[SUPPLIED DATA]
⟨
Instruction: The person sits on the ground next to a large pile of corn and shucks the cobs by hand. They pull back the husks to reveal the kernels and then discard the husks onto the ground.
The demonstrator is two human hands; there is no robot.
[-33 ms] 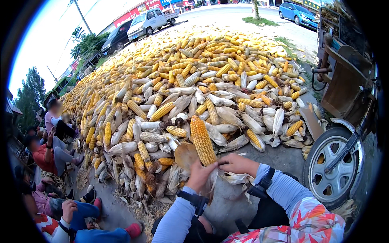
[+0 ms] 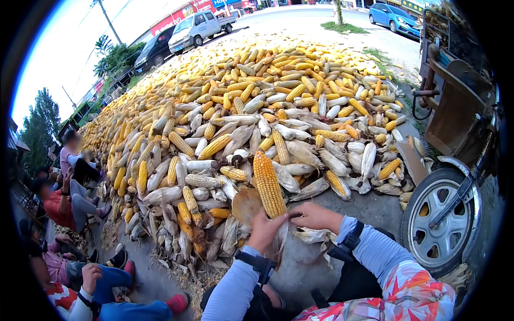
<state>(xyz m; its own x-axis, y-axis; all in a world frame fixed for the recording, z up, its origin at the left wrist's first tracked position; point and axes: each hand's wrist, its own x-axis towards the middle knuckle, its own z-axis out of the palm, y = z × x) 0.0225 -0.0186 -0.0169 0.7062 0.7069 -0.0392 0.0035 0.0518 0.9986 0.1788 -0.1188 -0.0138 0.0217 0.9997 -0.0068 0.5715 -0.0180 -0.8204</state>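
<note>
A yellow ear of corn [image 2: 269, 184] stands nearly upright at the near edge of a big corn heap, bare of husk along its kernels. Its lower end is in my left hand [image 2: 262, 231], whose fingers are wrapped round the base. Close against that base, the fingertips of my right hand [image 2: 315, 217] are pinched together on pale husk. Peeled husk [image 2: 278, 241] hangs beneath the ear between my hands. Behind my left hand a round tan piece [image 2: 247, 205], perhaps a dry husk leaf, shows beside the ear.
The corn heap [image 2: 230, 101] fills the space ahead, with husked and unhusked ears mixed. A wheeled vehicle with a spoked wheel [image 2: 440, 220] stands close at right. Several people sit along the left, one with a blue trouser leg [image 2: 136, 310] near me. Parked vehicles stand far back.
The ear of corn has shifted very slightly to the right at its tip. Both hands keep their hold.
</note>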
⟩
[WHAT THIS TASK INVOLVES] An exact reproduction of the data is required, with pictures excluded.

[YOUR RESPONSE]
Instruction: The person sits on the ground next to a large pile of corn and shucks the cobs by hand. They pull back the husks to reveal the kernels and then discard the husks onto the ground.
The demonstrator is two human hands; there is no robot.
[-33 ms] 
[+0 ms] 
<state>(xyz m; its own x-axis, y-axis; all in a world frame fixed for the recording, z up, its origin at the left wrist's first tracked position; point and axes: each hand's wrist, its own x-axis towards the middle knuckle, its own z-axis out of the palm, y = z × x) 0.0225 -0.0186 -0.0169 0.7062 0.7069 -0.0392 0.0035 0.0518 0.9986 0.1788 -0.1188 -0.0138 0.0217 0.9997 -0.0068 0.5715 -0.0180 -0.8204</state>
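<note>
A yellow ear of corn [image 2: 269, 184] stands nearly upright at the near edge of a big corn heap, bare of husk along its kernels. Its lower end is in my left hand [image 2: 262, 231], whose fingers are wrapped round the base. Close against that base, the fingertips of my right hand [image 2: 315, 217] are pinched together on pale husk. Peeled husk [image 2: 278, 241] hangs beneath the ear between my hands. Behind my left hand a round tan piece [image 2: 247, 205], perhaps a dry husk leaf, shows beside the ear.
The corn heap [image 2: 230, 101] fills the space ahead, with husked and unhusked ears mixed. A wheeled vehicle with a spoked wheel [image 2: 440, 220] stands close at right. Several people sit along the left, one with a blue trouser leg [image 2: 136, 310] near me. Parked vehicles stand far back.
The ear of corn has shifted very slightly to the right at its tip. Both hands keep their hold.
</note>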

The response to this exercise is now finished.